** Task goal **
Every line of the entries below that carries the string "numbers" should be copied.

Provided entries section start

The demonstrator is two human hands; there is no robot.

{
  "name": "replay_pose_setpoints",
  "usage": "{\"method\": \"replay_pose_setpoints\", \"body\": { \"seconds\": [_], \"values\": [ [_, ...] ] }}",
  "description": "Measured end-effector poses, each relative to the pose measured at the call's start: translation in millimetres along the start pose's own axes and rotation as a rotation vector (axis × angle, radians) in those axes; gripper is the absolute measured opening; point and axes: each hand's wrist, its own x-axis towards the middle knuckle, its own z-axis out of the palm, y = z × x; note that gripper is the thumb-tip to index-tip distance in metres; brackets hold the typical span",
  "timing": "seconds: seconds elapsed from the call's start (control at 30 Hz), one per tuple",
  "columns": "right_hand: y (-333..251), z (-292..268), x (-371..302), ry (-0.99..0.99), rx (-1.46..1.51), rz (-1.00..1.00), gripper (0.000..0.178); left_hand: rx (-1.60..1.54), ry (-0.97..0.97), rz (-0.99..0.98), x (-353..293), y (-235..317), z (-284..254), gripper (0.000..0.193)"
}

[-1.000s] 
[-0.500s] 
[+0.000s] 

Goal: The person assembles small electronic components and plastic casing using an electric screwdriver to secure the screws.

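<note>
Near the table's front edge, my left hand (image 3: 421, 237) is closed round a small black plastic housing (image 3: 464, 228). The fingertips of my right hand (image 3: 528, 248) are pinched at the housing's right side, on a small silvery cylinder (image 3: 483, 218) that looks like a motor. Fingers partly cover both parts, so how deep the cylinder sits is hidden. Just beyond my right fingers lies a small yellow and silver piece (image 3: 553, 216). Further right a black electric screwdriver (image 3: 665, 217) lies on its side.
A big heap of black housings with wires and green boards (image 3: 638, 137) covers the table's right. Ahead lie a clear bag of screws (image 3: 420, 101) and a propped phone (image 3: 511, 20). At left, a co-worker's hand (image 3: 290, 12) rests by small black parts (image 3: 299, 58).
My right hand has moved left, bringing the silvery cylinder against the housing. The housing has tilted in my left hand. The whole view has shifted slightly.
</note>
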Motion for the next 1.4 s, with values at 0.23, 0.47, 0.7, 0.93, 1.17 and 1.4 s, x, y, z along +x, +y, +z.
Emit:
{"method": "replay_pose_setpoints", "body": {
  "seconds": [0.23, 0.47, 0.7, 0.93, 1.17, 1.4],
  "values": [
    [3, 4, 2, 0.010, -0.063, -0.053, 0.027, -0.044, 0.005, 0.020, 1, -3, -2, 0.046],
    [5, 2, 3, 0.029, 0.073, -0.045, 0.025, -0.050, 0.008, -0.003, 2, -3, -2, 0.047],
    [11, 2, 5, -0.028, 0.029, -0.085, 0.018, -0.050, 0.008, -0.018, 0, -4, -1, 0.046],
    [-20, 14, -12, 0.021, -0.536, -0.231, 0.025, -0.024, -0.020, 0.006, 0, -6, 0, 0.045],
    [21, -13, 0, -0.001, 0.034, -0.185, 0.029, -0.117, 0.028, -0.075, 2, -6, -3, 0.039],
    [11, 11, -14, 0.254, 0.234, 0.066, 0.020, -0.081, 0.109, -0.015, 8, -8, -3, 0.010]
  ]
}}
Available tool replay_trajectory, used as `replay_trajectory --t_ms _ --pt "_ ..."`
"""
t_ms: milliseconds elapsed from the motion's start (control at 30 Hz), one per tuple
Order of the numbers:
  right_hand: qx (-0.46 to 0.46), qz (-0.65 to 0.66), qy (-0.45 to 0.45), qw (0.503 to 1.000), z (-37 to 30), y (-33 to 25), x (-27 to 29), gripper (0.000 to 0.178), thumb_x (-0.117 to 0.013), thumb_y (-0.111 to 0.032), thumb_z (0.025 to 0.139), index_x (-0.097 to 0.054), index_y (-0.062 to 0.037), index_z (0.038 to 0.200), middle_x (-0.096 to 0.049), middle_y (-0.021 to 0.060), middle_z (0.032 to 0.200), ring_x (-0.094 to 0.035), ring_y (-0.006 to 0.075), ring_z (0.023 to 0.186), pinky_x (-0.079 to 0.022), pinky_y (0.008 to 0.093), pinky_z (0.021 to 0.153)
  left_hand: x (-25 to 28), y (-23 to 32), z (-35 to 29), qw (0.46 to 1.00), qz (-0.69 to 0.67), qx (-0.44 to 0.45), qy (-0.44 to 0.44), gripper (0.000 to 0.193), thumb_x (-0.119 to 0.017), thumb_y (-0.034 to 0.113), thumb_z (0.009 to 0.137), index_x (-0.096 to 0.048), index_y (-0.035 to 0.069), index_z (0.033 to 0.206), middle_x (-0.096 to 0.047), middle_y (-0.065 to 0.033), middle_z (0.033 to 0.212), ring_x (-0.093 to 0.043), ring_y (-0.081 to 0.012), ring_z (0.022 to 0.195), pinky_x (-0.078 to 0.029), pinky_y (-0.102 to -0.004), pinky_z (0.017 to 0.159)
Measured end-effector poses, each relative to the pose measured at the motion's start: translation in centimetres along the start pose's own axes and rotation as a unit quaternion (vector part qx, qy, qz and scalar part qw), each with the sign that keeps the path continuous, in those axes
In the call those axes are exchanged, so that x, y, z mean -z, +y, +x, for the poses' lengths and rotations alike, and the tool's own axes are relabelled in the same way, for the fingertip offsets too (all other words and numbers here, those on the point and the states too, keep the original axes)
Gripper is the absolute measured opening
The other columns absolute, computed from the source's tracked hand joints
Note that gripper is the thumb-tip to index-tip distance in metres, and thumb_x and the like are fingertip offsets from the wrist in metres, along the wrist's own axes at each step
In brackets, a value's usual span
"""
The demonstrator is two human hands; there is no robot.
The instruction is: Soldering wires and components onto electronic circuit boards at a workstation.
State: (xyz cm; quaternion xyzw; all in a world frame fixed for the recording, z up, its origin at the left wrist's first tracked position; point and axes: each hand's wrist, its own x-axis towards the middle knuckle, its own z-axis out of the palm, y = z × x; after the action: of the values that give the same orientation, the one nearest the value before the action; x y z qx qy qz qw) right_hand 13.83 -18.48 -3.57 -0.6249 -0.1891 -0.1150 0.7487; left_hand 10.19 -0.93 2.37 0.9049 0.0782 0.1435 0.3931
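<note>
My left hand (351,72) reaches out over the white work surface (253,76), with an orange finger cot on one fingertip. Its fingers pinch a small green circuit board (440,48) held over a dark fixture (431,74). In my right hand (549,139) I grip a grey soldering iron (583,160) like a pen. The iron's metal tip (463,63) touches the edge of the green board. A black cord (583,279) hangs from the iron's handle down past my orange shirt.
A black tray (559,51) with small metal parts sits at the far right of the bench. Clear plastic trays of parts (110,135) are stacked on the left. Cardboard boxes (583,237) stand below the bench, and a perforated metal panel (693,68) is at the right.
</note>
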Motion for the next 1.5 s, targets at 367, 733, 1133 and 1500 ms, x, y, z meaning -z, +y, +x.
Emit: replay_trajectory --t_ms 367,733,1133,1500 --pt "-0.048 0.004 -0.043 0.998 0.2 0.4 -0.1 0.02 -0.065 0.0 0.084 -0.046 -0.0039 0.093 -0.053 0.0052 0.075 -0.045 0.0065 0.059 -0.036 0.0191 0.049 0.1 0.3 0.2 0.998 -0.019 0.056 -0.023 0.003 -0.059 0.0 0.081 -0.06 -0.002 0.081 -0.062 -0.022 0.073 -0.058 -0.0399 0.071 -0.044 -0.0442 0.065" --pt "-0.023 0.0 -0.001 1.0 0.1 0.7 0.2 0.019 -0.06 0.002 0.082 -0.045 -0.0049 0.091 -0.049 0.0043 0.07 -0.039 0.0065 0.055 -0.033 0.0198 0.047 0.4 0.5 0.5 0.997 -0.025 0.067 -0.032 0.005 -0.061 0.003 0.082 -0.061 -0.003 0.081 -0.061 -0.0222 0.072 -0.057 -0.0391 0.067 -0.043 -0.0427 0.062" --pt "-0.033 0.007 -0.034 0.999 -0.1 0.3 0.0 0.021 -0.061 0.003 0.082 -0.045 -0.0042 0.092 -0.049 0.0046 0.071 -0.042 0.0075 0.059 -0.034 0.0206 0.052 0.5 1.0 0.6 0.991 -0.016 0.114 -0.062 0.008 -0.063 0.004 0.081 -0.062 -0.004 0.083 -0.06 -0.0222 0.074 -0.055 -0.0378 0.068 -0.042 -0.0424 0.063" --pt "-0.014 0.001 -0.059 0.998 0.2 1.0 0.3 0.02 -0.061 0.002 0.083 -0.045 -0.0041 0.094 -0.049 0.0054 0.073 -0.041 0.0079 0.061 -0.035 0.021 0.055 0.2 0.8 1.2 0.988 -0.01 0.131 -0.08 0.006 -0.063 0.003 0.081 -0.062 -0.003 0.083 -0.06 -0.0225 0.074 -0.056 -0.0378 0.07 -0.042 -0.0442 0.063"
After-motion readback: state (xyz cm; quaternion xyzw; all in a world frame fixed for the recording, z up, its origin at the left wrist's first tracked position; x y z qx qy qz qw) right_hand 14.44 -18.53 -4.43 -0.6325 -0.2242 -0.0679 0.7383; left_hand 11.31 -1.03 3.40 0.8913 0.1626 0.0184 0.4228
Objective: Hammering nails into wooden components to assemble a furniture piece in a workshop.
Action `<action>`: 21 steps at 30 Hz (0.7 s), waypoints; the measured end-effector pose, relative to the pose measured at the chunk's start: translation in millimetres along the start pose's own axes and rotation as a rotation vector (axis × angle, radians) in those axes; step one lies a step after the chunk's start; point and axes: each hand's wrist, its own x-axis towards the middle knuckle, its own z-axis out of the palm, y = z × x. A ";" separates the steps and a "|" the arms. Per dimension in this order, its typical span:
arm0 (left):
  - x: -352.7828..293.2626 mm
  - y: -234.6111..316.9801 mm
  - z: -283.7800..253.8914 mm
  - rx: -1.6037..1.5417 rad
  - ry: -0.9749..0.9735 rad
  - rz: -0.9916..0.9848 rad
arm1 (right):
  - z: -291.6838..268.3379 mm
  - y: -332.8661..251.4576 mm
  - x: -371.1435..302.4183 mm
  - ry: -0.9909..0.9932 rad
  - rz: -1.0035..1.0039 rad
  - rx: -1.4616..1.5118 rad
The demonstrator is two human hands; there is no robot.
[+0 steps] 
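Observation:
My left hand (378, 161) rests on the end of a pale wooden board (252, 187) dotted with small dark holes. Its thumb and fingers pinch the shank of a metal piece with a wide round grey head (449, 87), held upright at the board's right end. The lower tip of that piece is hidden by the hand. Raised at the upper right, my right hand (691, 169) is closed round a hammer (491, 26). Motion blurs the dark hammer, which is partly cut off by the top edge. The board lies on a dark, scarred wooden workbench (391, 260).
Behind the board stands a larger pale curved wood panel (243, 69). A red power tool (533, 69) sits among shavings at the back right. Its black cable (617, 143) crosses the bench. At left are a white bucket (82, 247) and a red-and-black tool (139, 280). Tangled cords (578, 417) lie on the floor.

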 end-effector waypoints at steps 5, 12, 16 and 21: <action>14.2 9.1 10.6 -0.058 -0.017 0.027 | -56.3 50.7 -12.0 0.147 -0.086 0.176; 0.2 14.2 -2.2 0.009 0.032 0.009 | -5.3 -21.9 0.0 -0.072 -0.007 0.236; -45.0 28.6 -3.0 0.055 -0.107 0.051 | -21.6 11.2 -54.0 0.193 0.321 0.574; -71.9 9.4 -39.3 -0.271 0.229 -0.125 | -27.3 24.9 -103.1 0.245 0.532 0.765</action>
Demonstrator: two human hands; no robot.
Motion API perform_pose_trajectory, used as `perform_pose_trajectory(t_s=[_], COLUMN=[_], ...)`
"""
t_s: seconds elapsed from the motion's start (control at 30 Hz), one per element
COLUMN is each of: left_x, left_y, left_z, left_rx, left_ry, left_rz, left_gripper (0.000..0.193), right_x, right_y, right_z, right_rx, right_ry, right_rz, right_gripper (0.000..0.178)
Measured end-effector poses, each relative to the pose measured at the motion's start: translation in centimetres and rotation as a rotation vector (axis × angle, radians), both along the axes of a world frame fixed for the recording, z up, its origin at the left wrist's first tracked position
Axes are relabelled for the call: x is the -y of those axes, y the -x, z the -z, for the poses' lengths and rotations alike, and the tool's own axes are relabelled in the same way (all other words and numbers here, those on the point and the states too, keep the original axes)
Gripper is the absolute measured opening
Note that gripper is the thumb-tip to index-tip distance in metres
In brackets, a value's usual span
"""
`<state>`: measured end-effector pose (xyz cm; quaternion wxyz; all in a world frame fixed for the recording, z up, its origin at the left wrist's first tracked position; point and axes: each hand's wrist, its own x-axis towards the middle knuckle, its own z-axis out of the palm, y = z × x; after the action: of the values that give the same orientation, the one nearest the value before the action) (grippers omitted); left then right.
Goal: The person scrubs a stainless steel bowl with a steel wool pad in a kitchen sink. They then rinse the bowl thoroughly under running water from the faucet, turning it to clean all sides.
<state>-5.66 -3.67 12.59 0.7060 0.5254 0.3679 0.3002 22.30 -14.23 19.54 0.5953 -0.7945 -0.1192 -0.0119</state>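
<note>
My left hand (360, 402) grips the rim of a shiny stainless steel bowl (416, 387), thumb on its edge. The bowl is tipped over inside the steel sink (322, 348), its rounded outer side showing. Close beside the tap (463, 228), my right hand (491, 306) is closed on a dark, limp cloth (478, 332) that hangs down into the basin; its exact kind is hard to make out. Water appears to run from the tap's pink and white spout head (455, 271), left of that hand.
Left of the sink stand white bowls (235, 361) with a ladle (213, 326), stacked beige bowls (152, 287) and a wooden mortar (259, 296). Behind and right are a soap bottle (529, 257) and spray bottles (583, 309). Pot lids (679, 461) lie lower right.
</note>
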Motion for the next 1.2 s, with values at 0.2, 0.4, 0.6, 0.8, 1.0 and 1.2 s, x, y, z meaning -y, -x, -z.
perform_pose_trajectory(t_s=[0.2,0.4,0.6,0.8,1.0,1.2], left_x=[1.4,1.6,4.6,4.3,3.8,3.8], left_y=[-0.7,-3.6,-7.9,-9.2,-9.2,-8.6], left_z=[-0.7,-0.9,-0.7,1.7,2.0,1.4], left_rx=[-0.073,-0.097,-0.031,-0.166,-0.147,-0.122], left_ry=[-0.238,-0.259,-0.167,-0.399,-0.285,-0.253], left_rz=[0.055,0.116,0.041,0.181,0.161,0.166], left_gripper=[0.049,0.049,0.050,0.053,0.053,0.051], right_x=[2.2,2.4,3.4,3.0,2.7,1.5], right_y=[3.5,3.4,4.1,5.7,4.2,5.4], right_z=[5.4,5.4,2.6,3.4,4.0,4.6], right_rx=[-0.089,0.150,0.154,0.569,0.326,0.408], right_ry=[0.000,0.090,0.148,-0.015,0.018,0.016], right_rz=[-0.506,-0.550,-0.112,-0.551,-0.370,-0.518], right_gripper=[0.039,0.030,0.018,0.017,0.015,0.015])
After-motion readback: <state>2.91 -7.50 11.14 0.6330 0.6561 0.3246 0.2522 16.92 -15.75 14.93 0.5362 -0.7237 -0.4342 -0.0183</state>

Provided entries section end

** Task answer **
Order of the numbers:
In the call those axes are exchanged, so that x, y, z mean -z, +y, +x, for the poses' lengths and rotations alike, and the tool's own axes are relabelled in the same way, for the fingertip offsets too (all other words and numbers here, those on the point and the states too, keep the original axes)
Axes are relabelled for the call: x is the -y of those axes, y the -x, z the -z, for the poses' lengths and rotations alike, and the tool's own axes are relabelled in the same way (all other words and numbers here, those on the point and the states too, keep the original axes)

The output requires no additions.